With 1Password, users and groups get access to vaults, which contain their passwords and related account information. A local copy of the vault is saved onto the device, which users can consult if they need a specific password. To speed up the process of inputting passwords into login pages, users will also need to install the browser extension (available for all major browsers) that will allow them to autofill credentials.
With group vaulting, entire teams within an organization get access all the same accounts needed for that group. For example, you might set up a group vault for your social media team because they all need access to the same Twitter and Sprout accounts. With group vaulting, admins will create the vault and add the necessary users to it and what permissions each user may have (i.e., allow viewing, allow editing, allow managing). Users will maintain their own Master Password, which they use to access their 1Password app and all the vaults. When a user is added to a group vault, their client will download the encrypted vault key and vault items, which can be decrypted by the user’s private key.
1Password uses what they call a two-secret key derivation. This means that in order to access a vault, you need the account key (a 26-character key that is computer generated when first signing up and stays on the specific device) and the Master Password. If an employee is fired, you’ll need to remove them from a vault and change all the passwords contained therein. This is because the former employee could still access the local copy of the vault on their device until they connect to the internet again (removing users causes 1Password to sync with the user’s devices and remove the vaults from the device).

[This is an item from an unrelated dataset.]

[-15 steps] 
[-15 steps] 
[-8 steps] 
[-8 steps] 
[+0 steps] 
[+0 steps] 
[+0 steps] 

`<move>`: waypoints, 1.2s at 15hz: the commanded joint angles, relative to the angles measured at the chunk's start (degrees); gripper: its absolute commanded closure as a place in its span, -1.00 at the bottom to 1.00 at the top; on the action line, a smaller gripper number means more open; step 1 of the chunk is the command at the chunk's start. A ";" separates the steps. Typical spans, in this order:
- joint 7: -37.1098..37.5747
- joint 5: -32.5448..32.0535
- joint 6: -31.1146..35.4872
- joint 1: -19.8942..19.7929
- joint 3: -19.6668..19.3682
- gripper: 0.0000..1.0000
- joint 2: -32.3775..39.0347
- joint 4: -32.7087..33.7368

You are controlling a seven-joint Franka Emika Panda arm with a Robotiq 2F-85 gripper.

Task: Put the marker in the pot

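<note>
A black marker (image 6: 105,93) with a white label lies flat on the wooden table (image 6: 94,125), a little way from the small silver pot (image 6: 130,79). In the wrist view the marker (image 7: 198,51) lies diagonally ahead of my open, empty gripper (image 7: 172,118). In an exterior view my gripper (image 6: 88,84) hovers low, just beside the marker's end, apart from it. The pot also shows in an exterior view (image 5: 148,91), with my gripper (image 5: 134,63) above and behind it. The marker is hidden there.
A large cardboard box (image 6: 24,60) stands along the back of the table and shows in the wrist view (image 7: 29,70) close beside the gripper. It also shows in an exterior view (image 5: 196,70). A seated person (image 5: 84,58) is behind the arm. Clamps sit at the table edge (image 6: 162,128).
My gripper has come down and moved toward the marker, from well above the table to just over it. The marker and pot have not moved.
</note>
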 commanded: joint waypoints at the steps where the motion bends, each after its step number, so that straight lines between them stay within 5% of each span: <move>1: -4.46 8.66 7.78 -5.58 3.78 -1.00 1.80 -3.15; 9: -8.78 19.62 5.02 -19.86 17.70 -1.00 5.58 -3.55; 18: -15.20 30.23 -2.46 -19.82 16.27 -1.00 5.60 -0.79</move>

Let’s look at the admin side of things for 1Password. Admins can provision users into 1Password through an integration with IdPs like Azure Active Directory and Okta via SCIM. This integration isn’t for authenticating to your password vault, though—users still type in their Master Password for that. 1Password Business creates custom reports that allow admins to learn how the product is being used within the organization. They can see what passwords were accessed recently, alongside info on who it was and when. Admins will have an audit trail to know any and all actions taken by each account. Another feature admins get is Watchtower, which provides an alert if a website your organization uses has reported a data breach, as it’s integrated with the Pwned Passwords API.
1Password recently unveiled a new feature for admins called Advanced Protection. With it, they can develop policies and rules for the Master Password—maybe you want it a certain length, include upper/lowercase letters, symbols, and numbers. This doesn’t include rotation rules as it’s quite an involved process to reset a password as it doesn’t completely change the personal keyset (user would have to request a new personal keyset to properly re-encrypt a vault).
1Password has no access to company data, so they cannot see the master password or account key for users. To prevent a user from being completely locked out of their account, 1Password recommends the use of a Recovery Group, which has access to multiple vaults and can assist with password recovery, if a user forgets their password.
Additionally, admins can require 2FA when a user adds 1Password Business to a new device. Advanced Protection also provides more in-depth reports, compiling sign-in attempts, outdated apps, and more.
Who is 1Password ideal for?
We saw that they offered a business and enterprise-focused product and wondered about the customers that actually used it. We can see some use cases where tools like 1Password fits into the market. As mentioned, it could to work alongside an existing SSO deployment, for apps that either aren't integrated yet or don't support any federation standards. Federation and SSO can be a lot of work, so in many cases, it takes a while to expand deployments beyond an organization's main apps. If you're not using an IDaaS that comes with its own password vaulting features, a freestanding product like this would be good for peace of mind for the rest of your apps.
Most often, 1Password Business and Enterprise seem ideal for smaller organizations; the customers referenced on their website are small to mid-size companies. A small business might know they need to manage passwords, but they might not be sophisticated enough to deal with things like SAML just yet, making password vaults an ideal option.